Autoencoders and latent space fragmentation – VII – face images from statistical z-points within the latent space region of CelebA

I continue with my analysis of the z-point and latent vector distribution a trained Autoencoder creates in its latent space for CelebA images. These images show human faces. To make the Autoencoder produce new face images from statistically generated latent vectors is a problem. See some previous posts in this series for reasons.

Autoencoders and latent space fragmentation – I – Encoder, Decoder, latent space
Autoencoders and latent space fragmentation – II – number distributions of latent vector components
Autoencoders and latent space fragmentation – III – correlations of latent vector components
Autoencoders and latent space fragmentation – IV – CelebA and statistical vector distributions in the surroundings of the latent space origin
Autoencoders and latent space fragmentation – V – reconstruction of human face images from simple statistical z-point-distributions?

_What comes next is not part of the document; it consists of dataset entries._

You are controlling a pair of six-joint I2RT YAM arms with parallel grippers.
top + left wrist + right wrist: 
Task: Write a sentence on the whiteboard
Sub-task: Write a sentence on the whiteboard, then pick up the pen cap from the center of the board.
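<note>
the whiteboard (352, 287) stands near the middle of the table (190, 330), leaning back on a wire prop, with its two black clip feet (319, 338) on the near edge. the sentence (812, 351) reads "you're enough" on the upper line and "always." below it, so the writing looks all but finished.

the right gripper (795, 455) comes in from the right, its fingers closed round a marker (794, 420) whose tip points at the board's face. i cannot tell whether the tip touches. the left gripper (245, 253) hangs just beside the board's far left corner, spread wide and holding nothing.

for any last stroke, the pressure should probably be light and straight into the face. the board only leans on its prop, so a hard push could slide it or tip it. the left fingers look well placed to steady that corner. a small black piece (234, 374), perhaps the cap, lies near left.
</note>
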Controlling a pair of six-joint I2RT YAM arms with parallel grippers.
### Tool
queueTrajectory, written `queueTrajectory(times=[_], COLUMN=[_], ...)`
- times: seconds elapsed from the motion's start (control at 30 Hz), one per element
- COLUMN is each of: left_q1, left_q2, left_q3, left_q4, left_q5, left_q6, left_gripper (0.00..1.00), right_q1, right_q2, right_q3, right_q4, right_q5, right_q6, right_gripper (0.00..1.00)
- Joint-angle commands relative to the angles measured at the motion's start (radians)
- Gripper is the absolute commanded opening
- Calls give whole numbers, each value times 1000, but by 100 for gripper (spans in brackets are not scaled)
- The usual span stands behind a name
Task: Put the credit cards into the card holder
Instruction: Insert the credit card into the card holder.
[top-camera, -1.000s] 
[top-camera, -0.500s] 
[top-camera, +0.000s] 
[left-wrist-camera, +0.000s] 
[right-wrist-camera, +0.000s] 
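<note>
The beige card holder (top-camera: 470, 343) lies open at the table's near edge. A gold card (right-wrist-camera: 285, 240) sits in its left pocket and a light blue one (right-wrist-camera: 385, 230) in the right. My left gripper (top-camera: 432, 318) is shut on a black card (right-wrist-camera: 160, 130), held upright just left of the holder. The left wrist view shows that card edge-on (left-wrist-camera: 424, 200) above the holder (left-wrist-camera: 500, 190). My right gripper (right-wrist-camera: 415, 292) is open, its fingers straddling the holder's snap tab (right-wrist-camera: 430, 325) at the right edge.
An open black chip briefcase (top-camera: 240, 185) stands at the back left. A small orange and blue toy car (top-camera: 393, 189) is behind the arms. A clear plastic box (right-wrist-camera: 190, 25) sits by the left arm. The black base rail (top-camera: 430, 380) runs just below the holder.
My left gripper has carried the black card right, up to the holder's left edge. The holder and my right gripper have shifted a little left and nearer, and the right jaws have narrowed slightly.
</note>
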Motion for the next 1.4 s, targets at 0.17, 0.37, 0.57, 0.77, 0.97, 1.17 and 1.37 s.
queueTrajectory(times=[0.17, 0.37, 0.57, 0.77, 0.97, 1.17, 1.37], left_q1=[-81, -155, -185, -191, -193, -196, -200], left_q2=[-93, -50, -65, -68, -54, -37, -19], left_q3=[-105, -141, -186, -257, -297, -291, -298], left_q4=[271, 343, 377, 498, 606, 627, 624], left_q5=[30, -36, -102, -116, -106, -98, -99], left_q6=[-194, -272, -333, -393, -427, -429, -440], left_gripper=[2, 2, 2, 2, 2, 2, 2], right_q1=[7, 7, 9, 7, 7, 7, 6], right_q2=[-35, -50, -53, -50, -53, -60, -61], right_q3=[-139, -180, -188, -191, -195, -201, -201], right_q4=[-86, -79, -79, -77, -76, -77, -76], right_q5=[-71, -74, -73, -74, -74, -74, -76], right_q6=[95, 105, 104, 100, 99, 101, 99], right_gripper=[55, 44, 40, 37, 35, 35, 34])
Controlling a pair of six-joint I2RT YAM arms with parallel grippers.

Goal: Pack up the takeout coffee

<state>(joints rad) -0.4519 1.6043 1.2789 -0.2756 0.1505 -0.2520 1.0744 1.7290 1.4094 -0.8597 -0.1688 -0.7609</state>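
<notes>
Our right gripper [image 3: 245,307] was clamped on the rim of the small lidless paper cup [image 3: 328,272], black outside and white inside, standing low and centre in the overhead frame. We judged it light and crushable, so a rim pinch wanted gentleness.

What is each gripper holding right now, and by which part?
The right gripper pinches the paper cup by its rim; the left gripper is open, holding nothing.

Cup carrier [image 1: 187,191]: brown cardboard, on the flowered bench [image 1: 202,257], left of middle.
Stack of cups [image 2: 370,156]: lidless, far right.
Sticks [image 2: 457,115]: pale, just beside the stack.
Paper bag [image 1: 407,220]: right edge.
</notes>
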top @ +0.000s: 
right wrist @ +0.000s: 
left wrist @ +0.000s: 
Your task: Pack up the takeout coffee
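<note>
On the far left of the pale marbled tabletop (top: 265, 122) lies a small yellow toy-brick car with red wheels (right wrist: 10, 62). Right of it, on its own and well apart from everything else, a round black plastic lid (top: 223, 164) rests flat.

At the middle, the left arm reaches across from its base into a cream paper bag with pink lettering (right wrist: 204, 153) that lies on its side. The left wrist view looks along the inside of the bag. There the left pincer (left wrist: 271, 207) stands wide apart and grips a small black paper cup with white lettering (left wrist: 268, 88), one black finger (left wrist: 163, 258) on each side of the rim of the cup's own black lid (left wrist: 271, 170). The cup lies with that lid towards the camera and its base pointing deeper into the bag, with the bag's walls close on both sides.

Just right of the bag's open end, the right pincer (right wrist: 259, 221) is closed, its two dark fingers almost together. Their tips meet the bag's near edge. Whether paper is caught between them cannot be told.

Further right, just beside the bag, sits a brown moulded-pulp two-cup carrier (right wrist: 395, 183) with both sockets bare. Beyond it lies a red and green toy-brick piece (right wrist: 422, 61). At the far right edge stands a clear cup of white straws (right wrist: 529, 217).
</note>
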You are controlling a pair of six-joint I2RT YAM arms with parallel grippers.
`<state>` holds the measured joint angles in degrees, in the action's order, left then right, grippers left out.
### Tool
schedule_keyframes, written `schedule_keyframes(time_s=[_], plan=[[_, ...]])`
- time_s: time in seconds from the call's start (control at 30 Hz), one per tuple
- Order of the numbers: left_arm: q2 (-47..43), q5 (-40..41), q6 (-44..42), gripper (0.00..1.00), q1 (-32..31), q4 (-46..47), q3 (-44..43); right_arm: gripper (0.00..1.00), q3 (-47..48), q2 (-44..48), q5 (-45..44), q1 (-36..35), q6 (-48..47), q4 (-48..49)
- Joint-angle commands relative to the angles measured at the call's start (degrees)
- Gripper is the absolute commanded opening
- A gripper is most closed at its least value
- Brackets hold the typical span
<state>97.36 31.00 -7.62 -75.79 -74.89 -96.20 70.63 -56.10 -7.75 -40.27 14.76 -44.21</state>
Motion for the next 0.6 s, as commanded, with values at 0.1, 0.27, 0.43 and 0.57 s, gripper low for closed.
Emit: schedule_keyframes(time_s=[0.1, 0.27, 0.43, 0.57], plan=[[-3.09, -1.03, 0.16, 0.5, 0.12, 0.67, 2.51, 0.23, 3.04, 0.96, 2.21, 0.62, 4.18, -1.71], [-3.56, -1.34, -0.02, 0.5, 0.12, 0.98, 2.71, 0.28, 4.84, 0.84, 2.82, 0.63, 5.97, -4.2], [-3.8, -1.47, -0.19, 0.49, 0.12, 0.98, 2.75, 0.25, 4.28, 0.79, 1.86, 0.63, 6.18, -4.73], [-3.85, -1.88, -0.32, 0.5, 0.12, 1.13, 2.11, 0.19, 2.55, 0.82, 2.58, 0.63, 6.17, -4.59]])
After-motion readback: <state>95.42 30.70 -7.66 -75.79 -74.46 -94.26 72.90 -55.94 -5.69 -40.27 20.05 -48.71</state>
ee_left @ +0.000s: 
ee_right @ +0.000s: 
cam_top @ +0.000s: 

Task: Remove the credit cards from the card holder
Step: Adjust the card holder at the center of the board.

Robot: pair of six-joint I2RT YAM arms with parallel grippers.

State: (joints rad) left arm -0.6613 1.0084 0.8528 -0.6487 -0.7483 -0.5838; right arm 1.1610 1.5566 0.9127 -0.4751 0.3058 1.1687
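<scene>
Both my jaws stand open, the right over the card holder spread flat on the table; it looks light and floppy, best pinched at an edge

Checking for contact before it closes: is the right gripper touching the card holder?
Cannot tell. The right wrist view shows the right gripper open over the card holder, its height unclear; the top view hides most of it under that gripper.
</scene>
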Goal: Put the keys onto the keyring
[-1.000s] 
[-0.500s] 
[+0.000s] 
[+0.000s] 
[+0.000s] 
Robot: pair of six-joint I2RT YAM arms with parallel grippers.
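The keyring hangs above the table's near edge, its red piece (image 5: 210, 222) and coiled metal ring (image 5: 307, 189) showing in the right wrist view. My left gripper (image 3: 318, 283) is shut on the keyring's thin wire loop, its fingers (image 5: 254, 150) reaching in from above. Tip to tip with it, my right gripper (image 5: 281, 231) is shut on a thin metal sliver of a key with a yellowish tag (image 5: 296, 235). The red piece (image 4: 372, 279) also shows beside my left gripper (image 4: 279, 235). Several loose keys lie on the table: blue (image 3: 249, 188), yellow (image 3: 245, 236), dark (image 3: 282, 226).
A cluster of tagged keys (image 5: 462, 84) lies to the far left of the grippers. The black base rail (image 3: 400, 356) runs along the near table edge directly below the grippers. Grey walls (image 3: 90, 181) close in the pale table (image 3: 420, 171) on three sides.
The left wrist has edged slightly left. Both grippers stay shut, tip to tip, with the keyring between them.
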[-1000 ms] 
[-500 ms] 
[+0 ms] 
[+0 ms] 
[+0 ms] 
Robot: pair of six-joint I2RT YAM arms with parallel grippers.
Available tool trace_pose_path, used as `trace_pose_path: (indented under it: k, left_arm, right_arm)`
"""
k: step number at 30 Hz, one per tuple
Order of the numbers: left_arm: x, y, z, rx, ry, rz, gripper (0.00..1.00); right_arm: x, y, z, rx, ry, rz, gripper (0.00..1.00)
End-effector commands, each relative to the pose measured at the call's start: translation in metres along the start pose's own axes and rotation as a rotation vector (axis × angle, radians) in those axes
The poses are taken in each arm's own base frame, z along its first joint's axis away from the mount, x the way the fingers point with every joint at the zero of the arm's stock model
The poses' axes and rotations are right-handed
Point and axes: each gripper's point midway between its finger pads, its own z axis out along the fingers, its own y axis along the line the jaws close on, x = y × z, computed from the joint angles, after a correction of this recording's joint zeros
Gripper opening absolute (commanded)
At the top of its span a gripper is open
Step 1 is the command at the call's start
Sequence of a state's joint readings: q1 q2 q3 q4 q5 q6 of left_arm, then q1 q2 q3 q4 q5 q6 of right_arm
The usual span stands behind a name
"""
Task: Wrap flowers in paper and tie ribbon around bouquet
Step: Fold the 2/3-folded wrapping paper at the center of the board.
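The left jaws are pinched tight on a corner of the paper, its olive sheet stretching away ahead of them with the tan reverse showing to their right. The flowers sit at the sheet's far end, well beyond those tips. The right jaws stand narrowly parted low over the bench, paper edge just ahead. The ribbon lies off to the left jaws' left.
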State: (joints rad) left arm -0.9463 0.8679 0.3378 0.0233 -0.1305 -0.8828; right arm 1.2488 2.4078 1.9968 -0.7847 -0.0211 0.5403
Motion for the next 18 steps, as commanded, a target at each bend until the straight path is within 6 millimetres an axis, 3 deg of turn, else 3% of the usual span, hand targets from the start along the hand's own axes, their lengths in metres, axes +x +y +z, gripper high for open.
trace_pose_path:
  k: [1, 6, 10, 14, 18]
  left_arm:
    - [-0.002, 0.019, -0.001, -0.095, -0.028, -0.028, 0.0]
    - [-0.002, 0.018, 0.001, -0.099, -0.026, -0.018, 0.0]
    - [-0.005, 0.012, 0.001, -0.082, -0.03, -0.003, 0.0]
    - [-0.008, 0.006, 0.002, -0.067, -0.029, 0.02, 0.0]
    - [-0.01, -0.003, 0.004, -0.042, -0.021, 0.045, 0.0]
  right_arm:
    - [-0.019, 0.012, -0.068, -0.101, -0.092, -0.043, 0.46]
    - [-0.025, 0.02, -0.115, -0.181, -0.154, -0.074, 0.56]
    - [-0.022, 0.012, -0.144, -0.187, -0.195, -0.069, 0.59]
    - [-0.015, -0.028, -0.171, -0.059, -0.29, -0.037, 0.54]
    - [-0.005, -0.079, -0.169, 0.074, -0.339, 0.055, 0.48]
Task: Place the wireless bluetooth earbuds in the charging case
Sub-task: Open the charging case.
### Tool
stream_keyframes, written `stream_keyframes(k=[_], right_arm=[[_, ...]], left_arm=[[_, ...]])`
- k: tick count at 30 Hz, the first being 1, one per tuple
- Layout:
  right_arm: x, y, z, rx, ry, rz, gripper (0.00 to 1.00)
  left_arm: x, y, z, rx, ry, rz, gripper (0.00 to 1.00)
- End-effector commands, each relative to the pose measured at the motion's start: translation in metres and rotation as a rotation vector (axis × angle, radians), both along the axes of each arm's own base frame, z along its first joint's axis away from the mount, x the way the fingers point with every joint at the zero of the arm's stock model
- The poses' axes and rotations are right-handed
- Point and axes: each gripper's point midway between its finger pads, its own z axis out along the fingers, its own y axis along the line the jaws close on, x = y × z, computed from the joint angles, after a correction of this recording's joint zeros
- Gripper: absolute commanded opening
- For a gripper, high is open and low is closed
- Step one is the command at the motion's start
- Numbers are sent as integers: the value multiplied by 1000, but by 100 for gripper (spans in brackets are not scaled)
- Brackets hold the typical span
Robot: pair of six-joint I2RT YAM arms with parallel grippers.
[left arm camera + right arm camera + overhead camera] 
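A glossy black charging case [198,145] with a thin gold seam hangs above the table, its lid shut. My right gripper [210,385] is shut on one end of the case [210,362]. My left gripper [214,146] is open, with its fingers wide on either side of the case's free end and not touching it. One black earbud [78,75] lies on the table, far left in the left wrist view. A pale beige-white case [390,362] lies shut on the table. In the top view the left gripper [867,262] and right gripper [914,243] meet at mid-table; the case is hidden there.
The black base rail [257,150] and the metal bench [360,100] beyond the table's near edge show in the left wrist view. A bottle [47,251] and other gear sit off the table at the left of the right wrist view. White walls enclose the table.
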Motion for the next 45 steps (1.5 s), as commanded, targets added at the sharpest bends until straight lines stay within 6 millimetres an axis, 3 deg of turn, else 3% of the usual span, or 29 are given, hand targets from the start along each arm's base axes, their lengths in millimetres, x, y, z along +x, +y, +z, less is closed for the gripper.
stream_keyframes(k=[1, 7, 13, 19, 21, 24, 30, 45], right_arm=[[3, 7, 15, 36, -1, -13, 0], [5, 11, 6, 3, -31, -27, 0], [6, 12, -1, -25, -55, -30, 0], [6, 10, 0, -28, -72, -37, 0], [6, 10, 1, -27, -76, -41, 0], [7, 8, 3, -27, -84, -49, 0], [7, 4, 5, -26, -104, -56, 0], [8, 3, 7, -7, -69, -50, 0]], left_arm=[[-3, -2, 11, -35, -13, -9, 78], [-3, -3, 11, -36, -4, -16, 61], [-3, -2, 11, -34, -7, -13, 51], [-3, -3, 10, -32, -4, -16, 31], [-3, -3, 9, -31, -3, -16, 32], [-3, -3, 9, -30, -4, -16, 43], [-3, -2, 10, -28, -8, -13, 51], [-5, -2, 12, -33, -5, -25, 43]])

These problems are critical for a generative usage of standard Autoencoders. Generative tasks in Machine Learning very often depend on a clear and understandable structure of the latent space regions an Encoder/Decoder pair uses. In general we would like to create statistical latent vectors such that a reasonable object creation (here: image creation) is guaranteed. In the last post

Autoencoders and latent space fragmentation – VI – image creation from z-points along paths in selected coordinate planes of the latent space

we saw that we at least get some clear face features when we make use of some basic information about the shape and location of the z-point distribution for the images the AE was trained with. This distribution is specific for an Autoencoder, the image set used and details of the training run. In our case the z-point distribution could be analyzed by rather simple methods after the training of an AE with CelebA images had been concluded. The number distribution curves per vector component revealed value limits per latent vector component. The core of the z-point distribution itself appeared to occupy a single and rather compact sub-volume inside the latent space. (The exact properties depend on the AE’s layer structure and the training run.) Of the N=256 dimensions of our latent space only a few determined the off-origin position of the center of the z-point distribution’s core. This multidimensional core had an overall ellipsoidal shape. We could see this both from the Gaussian like number distributions for the components and more directly from projections onto 2-dimensional coordinate planes.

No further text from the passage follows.